_Exercise_
Output, exactly and in full, the entries that appear below.

_Records shown_

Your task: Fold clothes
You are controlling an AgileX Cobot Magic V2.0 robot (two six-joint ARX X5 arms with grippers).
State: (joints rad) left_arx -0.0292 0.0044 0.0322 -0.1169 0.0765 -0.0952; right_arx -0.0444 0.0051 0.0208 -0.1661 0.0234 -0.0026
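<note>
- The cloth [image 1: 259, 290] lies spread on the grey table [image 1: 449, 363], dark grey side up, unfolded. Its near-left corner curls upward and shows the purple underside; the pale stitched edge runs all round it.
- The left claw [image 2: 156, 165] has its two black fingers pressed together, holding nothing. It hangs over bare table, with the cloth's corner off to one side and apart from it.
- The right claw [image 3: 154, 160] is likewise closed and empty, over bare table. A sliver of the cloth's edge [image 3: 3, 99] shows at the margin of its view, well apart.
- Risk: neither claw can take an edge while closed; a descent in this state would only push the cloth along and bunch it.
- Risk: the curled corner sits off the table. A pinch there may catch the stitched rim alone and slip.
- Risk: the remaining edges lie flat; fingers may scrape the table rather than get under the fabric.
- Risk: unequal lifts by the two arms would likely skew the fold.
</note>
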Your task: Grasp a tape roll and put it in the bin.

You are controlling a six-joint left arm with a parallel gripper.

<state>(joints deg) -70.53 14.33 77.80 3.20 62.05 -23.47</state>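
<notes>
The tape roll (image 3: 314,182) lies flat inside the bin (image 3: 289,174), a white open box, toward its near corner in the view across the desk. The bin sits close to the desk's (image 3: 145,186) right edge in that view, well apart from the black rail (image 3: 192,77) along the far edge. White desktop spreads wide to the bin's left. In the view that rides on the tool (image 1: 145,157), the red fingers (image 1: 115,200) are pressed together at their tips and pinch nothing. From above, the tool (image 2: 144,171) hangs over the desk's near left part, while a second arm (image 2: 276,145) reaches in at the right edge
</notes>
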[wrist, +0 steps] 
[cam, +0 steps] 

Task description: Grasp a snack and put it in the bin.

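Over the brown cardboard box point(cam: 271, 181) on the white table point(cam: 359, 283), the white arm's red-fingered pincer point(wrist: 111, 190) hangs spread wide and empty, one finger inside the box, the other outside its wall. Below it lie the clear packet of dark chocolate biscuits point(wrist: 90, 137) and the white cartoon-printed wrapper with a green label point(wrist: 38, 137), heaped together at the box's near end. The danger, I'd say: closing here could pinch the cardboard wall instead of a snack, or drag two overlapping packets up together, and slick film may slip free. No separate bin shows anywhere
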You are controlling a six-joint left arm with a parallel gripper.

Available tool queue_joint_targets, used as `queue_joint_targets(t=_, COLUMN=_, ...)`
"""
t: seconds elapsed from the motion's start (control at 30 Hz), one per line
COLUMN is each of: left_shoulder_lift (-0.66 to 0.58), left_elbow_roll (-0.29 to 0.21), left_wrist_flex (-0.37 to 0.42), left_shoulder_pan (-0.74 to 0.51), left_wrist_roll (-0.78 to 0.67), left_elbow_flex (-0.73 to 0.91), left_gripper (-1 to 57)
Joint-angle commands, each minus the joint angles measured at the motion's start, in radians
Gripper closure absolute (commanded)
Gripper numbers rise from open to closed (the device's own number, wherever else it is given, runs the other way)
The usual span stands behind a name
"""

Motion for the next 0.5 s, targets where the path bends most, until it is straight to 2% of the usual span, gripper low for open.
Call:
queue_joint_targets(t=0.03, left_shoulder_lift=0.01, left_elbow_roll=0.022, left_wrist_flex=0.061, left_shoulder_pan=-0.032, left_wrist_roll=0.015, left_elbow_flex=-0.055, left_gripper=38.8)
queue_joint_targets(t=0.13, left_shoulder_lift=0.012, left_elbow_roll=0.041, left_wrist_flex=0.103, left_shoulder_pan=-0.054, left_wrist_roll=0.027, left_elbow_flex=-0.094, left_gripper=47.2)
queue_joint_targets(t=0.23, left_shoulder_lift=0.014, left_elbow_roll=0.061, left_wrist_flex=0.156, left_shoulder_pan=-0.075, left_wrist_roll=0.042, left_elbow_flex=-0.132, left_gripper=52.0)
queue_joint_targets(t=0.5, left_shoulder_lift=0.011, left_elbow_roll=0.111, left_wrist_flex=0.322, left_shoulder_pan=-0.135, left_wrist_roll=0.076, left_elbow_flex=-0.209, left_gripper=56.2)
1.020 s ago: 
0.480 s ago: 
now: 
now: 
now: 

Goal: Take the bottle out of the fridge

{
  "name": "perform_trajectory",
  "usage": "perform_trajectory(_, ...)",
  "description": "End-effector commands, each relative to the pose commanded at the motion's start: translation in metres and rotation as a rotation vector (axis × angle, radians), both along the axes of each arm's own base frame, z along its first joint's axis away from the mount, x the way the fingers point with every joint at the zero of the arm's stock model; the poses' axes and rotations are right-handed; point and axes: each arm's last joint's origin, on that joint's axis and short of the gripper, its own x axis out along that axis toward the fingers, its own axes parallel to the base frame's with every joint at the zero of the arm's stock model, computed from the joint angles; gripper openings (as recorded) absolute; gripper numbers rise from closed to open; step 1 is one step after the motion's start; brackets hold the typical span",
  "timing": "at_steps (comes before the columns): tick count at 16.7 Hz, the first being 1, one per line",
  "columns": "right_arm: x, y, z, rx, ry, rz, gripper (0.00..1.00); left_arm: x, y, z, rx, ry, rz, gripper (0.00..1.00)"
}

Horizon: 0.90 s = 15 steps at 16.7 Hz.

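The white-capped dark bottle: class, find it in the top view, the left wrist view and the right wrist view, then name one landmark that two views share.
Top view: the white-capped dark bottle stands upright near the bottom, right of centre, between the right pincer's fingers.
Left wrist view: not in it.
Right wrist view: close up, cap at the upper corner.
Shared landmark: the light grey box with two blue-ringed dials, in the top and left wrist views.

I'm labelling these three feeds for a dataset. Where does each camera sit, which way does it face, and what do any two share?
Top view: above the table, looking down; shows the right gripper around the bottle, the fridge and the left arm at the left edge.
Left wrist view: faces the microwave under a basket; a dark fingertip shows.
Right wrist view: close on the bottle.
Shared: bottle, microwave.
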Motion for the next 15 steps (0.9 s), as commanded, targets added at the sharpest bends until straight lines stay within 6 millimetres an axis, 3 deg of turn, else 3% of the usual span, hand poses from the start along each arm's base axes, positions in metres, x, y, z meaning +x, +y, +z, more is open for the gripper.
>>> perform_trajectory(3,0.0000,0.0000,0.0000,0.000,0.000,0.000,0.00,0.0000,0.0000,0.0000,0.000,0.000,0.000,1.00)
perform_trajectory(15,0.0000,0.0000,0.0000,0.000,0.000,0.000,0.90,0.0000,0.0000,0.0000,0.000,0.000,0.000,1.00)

_Reply to the task_
Your task: Fold clothes
You are controlling an AgileX Cobot Magic V2.0 robot (two six-joint ARX X5 arms with grippers).
State: (joints rad) left_arx -0.0292 0.0044 0.0322 -0.1169 0.0765 -0.0952; right_arx -0.0444 0.0051 0.0208 -0.1661 0.0234 -0.0026
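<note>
- The cloth [image 1: 259, 290] lies spread on the grey table [image 1: 449, 363], dark grey side up, unfolded. Its near-left corner curls upward and shows the purple underside; the pale stitched edge runs all round it.
- The left claw [image 2: 156, 165] has its two black fingers pressed together, holding nothing. It hangs over bare table, with the cloth's corner off to one side and apart from it.
- The right claw [image 3: 154, 160] is likewise closed and empty, over bare table. A sliver of the cloth's edge [image 3: 3, 99] shows at the margin of its view, well apart.
- Risk: neither claw can take an edge while closed; a descent in this state would only push the cloth along and bunch it.
- Risk: the curled corner sits off the table. A pinch there may catch the stitched rim alone and slip.
- Risk: the remaining edges lie flat; fingers may scrape the table rather than get under the fabric.
- Risk: unequal lifts by the two arms would likely skew the fold.
</note>
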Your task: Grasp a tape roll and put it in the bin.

You are controlling a six-joint left arm with a parallel gripper.

<state>(joints deg) -70.53 14.33 77.80 3.20 62.05 -23.47</state>
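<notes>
The tape roll (image 3: 314,182) lies flat inside the bin (image 3: 289,174), a white open box, toward its near corner in the view across the desk. The bin sits close to the desk's (image 3: 145,186) right edge in that view, well apart from the black rail (image 3: 192,77) along the far edge. White desktop spreads wide to the bin's left. In the view that rides on the tool (image 1: 145,157), the red fingers (image 1: 115,200) are pressed together at their tips and pinch nothing. From above, the tool (image 2: 144,171) hangs over the desk's near left part, while a second arm (image 2: 276,145) reaches in at the right edge
</notes>
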[wrist, +0 steps] 
[cam, +0 steps] 

Task description: Grasp a snack and put it in the bin.

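Over the brown cardboard box point(cam: 271, 181) on the white table point(cam: 359, 283), the white arm's red-fingered pincer point(wrist: 111, 190) hangs spread wide and empty, one finger inside the box, the other outside its wall. Below it lie the clear packet of dark chocolate biscuits point(wrist: 90, 137) and the white cartoon-printed wrapper with a green label point(wrist: 38, 137), heaped together at the box's near end. The danger, I'd say: closing here could pinch the cardboard wall instead of a snack, or drag two overlapping packets up together, and slick film may slip free. No separate bin shows anywhere
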You are controlling a six-joint left arm with a parallel gripper.

Available tool queue_joint_targets, used as `queue_joint_targets(t=_, COLUMN=_, ...)`
"""
t: seconds elapsed from the motion's start (control at 30 Hz), one per line
COLUMN is each of: left_shoulder_lift (-0.66 to 0.58), left_elbow_roll (-0.29 to 0.21), left_wrist_flex (-0.37 to 0.42), left_shoulder_pan (-0.74 to 0.51), left_wrist_roll (-0.78 to 0.67), left_elbow_flex (-0.73 to 0.91), left_gripper (-1 to 57)
Joint-angle commands, each minus the joint angles measured at the motion's start, in radians
Gripper closure absolute (commanded)
Gripper numbers rise from open to closed (the device's own number, wherever else it is given, runs the other way)
The usual span stands behind a name
"""

Motion for the next 0.5 s, targets where the path bends most, until it is straight to 2% of the usual span, gripper low for open.
Call:
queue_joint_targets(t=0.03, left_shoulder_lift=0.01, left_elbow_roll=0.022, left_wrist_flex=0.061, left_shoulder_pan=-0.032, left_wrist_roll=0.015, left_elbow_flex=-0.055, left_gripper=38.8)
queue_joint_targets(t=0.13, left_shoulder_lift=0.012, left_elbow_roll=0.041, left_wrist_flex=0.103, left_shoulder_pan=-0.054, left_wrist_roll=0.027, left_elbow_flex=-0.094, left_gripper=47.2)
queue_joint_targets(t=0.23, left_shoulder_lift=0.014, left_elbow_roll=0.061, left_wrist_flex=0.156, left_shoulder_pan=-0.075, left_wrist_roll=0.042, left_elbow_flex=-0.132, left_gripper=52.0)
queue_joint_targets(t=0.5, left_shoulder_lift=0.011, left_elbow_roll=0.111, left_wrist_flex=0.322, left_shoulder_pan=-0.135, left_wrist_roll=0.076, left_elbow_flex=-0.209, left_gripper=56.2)
1.020 s ago: 
0.480 s ago: 
now: 
now: 
now: 

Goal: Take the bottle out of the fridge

{
  "name": "perform_trajectory",
  "usage": "perform_trajectory(_, ...)",
  "description": "End-effector commands, each relative to the pose commanded at the motion's start: translation in metres and rotation as a rotation vector (axis × angle, radians), both along the axes of each arm's own base frame, z along its first joint's axis away from the mount, x the way the fingers point with every joint at the zero of the arm's stock model; the poses' axes and rotations are right-handed; point and axes: each arm's last joint's origin, on that joint's axis and short of the gripper, its own x axis out along that axis toward the fingers, its own axes parallel to the base frame's with every joint at the zero of the arm's stock model, computed from the joint angles; gripper openings (as recorded) absolute; gripper numbers rise from closed to open; step 1 is one step after the motion's start; brackets hold the typical span",
  "timing": "at_steps (comes before the columns): tick count at 16.7 Hz, the first being 1, one per line",
  "columns": "right_arm: x, y, z, rx, ry, rz, gripper (0.00..1.00); left_arm: x, y, z, rx, ry, rz, gripper (0.00..1.00)"
}

Horizon: 0.90 s = 15 steps at 16.7 Hz.

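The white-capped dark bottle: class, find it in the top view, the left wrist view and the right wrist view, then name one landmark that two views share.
Top view: the white-capped dark bottle stands upright near the bottom, right of centre, between the right pincer's fingers.
Left wrist view: not in it.
Right wrist view: close up, cap at the upper corner.
Shared landmark: the light grey box with two blue-ringed dials, in the top and left wrist views.

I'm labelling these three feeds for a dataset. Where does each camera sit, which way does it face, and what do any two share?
Top view: above the table, looking down; shows the right gripper around the bottle, the fridge and the left arm at the left edge.
Left wrist view: faces the microwave under a basket; a dark fingertip shows.
Right wrist view: close on the bottle.
Shared: bottle, microwave.
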Motion for the next 15 steps (0.9 s), as commanded, targets added at the sharpest bends until straight lines stay within 6 millimetres an axis, 3 deg of turn, else 3% of the usual span, hand poses from the start along each arm's base axes, positions in metres, x, y, z meaning +x, +y, +z, more is open for the gripper.
>>> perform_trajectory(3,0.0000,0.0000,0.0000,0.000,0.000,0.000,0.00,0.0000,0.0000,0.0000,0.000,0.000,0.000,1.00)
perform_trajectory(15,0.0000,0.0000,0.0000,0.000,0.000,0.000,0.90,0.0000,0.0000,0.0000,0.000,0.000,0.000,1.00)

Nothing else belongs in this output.